◆ About this task ◆
Go through the material line by line and copy each one with the word "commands".

◆ Raw data ◆
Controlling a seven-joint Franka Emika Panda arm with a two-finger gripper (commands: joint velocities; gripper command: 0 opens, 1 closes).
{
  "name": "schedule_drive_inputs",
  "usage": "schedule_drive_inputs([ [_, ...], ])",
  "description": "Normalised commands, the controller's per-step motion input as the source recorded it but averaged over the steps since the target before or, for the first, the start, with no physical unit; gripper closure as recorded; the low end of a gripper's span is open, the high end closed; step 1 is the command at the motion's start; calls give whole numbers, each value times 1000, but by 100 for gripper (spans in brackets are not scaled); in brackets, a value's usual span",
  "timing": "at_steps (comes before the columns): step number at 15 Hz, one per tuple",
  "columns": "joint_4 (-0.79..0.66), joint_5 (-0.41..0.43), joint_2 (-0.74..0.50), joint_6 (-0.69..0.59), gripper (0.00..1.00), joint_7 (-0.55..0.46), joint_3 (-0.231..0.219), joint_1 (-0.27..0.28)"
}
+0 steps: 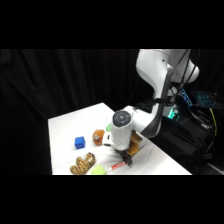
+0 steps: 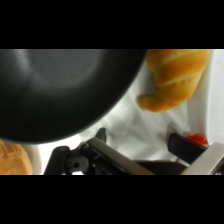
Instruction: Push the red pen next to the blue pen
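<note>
The red pen [image 1: 118, 165] appears as a thin red-orange stick lying near the bottom edge of the side view, on the white table [image 1: 65, 127], directly below the gripper [image 1: 125, 159]. In the wrist view only a red fragment [image 2: 196, 138] shows beside the right finger [image 2: 181, 145]. The fingers stand apart, with nothing clamped. Left of the pen lie a green object [image 1: 98, 170], a striped brown item [image 1: 82, 163], a blue block [image 1: 79, 142] and an orange-brown object [image 1: 98, 137]. A black bowl [image 2: 60, 90] fills the wrist view's upper left; a croissant [image 2: 172, 77] sits upper right.
</note>
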Motion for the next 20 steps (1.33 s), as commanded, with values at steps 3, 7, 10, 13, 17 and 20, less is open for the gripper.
schedule_drive_inputs([
  [3, 313, -182, 177, -276, 0, 293, -22, 269],
  [7, 369, -154, 190, -283, 0, 166, 47, 121],
  [10, 317, -172, 211, -163, 0, 51, 41, 1],
  [13, 223, -188, 176, -111, 0, 13, 12, -17],
  [17, -22, -139, -54, -114, 0, -132, -16, -177],
  [20, -268, -128, -413, -193, 0, -255, -66, -333],
])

◆ Solution below ◆
Controlling a seven-joint Franka Emika Panda arm with a two-finger gripper (commands: joint velocities; gripper command: 0 opens, 1 closes).
  "description": "Normalised commands, the controller's per-step motion input as the source recorded it but averaged over the steps since the target before or, for the first, the start, with no physical unit; gripper closure as recorded; the low end of a gripper's span is open, the high end closed; step 1 is the command at the motion's start; calls give whole numbers, each value times 1000, but by 100 for gripper (spans in brackets are not scaled); in brackets, a value's usual span",

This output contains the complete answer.